Instructions to follow: Please set down the data again exactly, minus the pictures.

Material for the task:
+ + +

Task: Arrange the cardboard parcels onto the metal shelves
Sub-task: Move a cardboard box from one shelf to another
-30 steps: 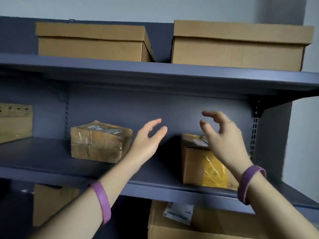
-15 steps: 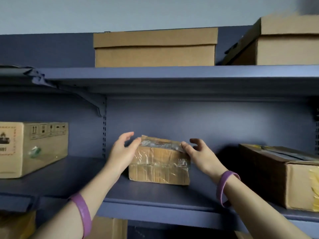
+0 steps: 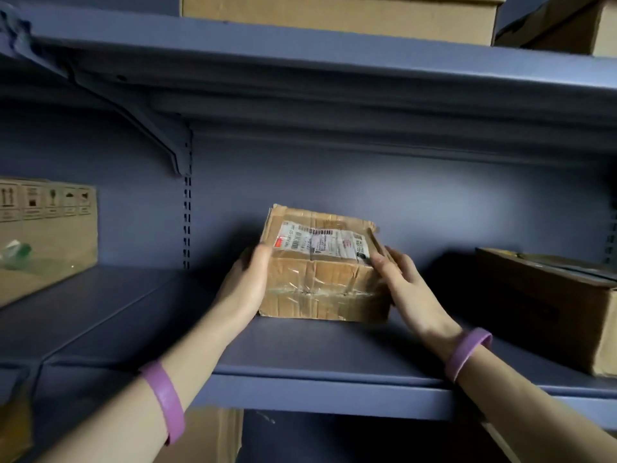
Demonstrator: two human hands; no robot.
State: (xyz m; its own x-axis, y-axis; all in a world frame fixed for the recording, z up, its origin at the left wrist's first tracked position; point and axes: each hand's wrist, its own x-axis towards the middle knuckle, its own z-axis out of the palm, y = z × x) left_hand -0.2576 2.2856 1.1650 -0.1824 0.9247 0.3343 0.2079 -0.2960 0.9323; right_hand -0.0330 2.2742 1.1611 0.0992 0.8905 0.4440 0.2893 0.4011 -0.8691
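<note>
A small cardboard parcel [image 3: 320, 282], wrapped in clear tape with a white shipping label on top, sits on the middle blue metal shelf [image 3: 300, 362] close to the back panel. My left hand [image 3: 247, 289] cups its left side, thumb at the upper front corner. My right hand [image 3: 407, 289] holds the right side, with the thumb on the top right corner and the fingers behind it. The parcel's bottom rests on the shelf. Both wrists wear purple bands.
A larger printed box [image 3: 50, 235] stands on the same shelf at far left, and a big box [image 3: 541, 302] at far right. The upper shelf [image 3: 334, 61] carries two lidded boxes [image 3: 334, 11]. A bracket [image 3: 160, 135] juts out upper left. Another box [image 3: 207, 436] sits below.
My view swung left to the small parcel and moved closer. Both hands, spread in the air a second ago, closed in on the parcel's two sides and now hold it.
</note>
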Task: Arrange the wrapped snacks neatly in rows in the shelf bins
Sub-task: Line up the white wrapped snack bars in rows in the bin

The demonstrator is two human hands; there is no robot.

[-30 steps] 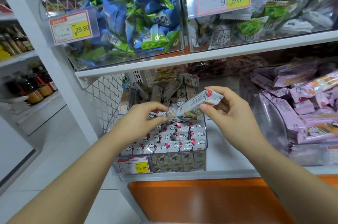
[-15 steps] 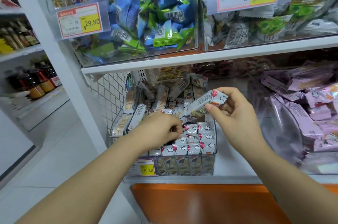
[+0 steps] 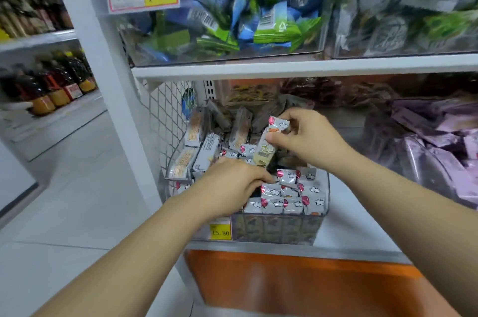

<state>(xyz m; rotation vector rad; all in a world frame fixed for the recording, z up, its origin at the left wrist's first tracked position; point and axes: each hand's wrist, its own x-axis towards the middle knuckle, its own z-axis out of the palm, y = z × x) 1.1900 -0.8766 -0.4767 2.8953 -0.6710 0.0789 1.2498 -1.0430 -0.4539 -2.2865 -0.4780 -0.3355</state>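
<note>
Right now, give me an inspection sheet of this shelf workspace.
Surface: white shelf, carrying a clear bin.
Job's things: wrapped snacks in neat rows at the bin's front; loose snacks jumbled behind.
Clutter: nothing seen.
Hands: right hand pinches one snack bar above the bin; left hand has its fingers in the rows, grip hidden.
Cables: nothing seen.
Surroundings: blue-green packets above, purple packets to the right, bottles on the left.

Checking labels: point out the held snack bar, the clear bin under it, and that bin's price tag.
held snack bar (image 3: 267,148), head view, wrapper's middle
clear bin (image 3: 274,230), head view, front wall
price tag (image 3: 220,233), head view, yellow part
</note>
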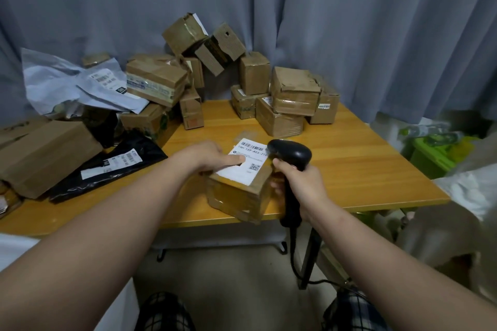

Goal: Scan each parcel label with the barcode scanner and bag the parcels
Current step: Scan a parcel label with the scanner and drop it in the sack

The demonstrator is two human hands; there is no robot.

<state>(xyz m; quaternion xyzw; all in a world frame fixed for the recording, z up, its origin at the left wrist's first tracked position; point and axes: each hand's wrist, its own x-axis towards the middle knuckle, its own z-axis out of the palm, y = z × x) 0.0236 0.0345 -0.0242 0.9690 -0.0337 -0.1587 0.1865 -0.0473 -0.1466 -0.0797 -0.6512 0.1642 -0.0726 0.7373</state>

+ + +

Exercise response:
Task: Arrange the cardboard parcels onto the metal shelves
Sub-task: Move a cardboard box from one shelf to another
-30 steps: 
-15 steps: 
+0 steps: 
Demonstrator: two human hands; no robot.
State: (xyz m; its own x-axis, y-axis; all in a world frame fixed for the recording, z up, its origin at the left wrist's first tracked position; point and axes: each hand's wrist, its own x-axis towards the middle knuckle, its own z-axis out of the palm, y = z × x) left_hand -0.2576 2.2856 1.1650 -0.1824 0.9247 0.3343 0.2079 -0.2960 0.9323; right_hand -0.0330 2.2742 1.1611 0.0992 0.8905 0.4440 0.2893 0.4011 -0.8691
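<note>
A small cardboard parcel [image 3: 320, 282], wrapped in clear tape with a white shipping label on top, sits on the middle blue metal shelf [image 3: 300, 362] close to the back panel. My left hand [image 3: 247, 289] cups its left side, thumb at the upper front corner. My right hand [image 3: 407, 289] holds the right side, with the thumb on the top right corner and the fingers behind it. The parcel's bottom rests on the shelf. Both wrists wear purple bands.
A larger printed box [image 3: 50, 235] stands on the same shelf at far left, and a big box [image 3: 541, 302] at far right. The upper shelf [image 3: 334, 61] carries two lidded boxes [image 3: 334, 11]. A bracket [image 3: 160, 135] juts out upper left. Another box [image 3: 207, 436] sits below.
My view swung left to the small parcel and moved closer. Both hands, spread in the air a second ago, closed in on the parcel's two sides and now hold it.
</note>
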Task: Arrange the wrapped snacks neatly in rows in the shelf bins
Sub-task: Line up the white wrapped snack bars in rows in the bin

The demonstrator is two human hands; there is no robot.

[-30 steps] 
[-15 steps] 
[+0 steps] 

<state>(xyz m; rotation vector rad; all in a world frame fixed for the recording, z up, its origin at the left wrist's first tracked position; point and axes: each hand's wrist, its own x-axis towards the middle knuckle, its own z-axis out of the palm, y = z × x) 1.1900 -0.8766 -0.4767 2.8953 -0.6710 0.0789 1.2498 -1.0430 -0.4539 -2.2865 -0.4780 -0.3355</state>
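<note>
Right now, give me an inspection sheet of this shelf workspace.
Surface: white shelf, carrying a clear bin.
Job's things: wrapped snacks in neat rows at the bin's front; loose snacks jumbled behind.
Clutter: nothing seen.
Hands: right hand pinches one snack bar above the bin; left hand has its fingers in the rows, grip hidden.
Cables: nothing seen.
Surroundings: blue-green packets above, purple packets to the right, bottles on the left.

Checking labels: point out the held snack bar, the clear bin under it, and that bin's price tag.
held snack bar (image 3: 267,148), head view, wrapper's middle
clear bin (image 3: 274,230), head view, front wall
price tag (image 3: 220,233), head view, yellow part
</note>
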
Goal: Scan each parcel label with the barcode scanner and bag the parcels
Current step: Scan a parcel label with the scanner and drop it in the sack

The demonstrator is two human hands; there is no robot.

<state>(xyz m; quaternion xyzw; all in a world frame fixed for the recording, z up, its origin at the left wrist's first tracked position; point and axes: each hand's wrist, its own x-axis towards the middle knuckle, its own z-axis out of the palm, y = z × x) 0.0236 0.0345 -0.0242 0.9690 -0.0337 -0.1587 0.1865 -0.0473 -0.1466 -0.0797 -0.6512 0.1642 -0.0726 0.7373</state>

The output is finished.